ASSIGNED TASK
The full listing should be transcribed verbatim.

*** SUPPLIED MATERIAL ***

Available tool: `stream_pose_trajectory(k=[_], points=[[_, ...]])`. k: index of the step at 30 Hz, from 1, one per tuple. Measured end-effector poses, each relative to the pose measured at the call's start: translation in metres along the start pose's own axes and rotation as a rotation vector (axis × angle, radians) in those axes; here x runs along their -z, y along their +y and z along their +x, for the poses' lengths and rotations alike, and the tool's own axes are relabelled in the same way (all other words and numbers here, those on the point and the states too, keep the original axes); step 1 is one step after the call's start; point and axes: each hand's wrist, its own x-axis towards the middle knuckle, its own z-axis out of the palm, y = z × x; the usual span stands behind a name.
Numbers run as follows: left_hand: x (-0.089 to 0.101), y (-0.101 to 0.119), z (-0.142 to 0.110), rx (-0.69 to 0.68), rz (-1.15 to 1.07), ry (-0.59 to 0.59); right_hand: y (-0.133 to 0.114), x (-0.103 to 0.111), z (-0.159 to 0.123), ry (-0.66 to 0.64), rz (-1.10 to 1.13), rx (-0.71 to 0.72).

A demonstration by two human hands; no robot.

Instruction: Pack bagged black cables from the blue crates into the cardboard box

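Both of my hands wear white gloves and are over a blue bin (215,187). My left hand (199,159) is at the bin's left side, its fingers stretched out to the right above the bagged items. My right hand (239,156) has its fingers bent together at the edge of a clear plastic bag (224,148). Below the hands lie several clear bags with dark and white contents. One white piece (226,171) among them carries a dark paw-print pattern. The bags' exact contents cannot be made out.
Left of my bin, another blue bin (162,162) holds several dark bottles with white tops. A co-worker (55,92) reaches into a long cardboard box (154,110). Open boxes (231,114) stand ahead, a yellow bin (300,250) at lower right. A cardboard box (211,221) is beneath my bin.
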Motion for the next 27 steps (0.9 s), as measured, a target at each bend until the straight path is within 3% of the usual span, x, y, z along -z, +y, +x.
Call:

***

EXPECTED ANSWER
Available tool: `stream_pose_trajectory(k=[_], points=[[_, ...]])`. k: index of the step at 30 Hz, from 1, one per tuple. Measured end-effector poses, each relative to the pose measured at the call's start: translation in metres along the start pose's own axes and rotation as a rotation vector (axis × angle, radians) in those axes; here x runs along their -z, y along their +y and z along their +x, for the poses' lengths and rotations alike, and the tool's own axes are relabelled in the same way (all other words and numbers here, those on the point and the states too, keep the original axes); step 1 is one step after the call's start; point and axes: each hand's wrist, its own x-axis towards the middle knuckle, its own z-axis out of the palm, y = z × x; the usual span stands behind a name.
Numbers run as follows: left_hand: x (-0.089 to 0.101), y (-0.101 to 0.119), z (-0.142 to 0.110), rx (-0.69 to 0.68), rz (-1.15 to 1.07), ry (-0.59 to 0.59); right_hand: y (-0.133 to 0.114), x (-0.103 to 0.111), z (-0.159 to 0.123), ry (-0.66 to 0.64), rz (-1.10 to 1.13), rx (-0.71 to 0.72).

A demonstration by two human hands; no robot.

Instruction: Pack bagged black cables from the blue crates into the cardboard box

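Both of my hands wear white gloves and are over a blue bin (215,187). My left hand (199,159) is at the bin's left side, its fingers stretched out to the right above the bagged items. My right hand (239,156) has its fingers bent together at the edge of a clear plastic bag (224,148). Below the hands lie several clear bags with dark and white contents. One white piece (226,171) among them carries a dark paw-print pattern. The bags' exact contents cannot be made out.
Left of my bin, another blue bin (162,162) holds several dark bottles with white tops. A co-worker (55,92) reaches into a long cardboard box (154,110). Open boxes (231,114) stand ahead, a yellow bin (300,250) at lower right. A cardboard box (211,221) is beneath my bin.
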Motion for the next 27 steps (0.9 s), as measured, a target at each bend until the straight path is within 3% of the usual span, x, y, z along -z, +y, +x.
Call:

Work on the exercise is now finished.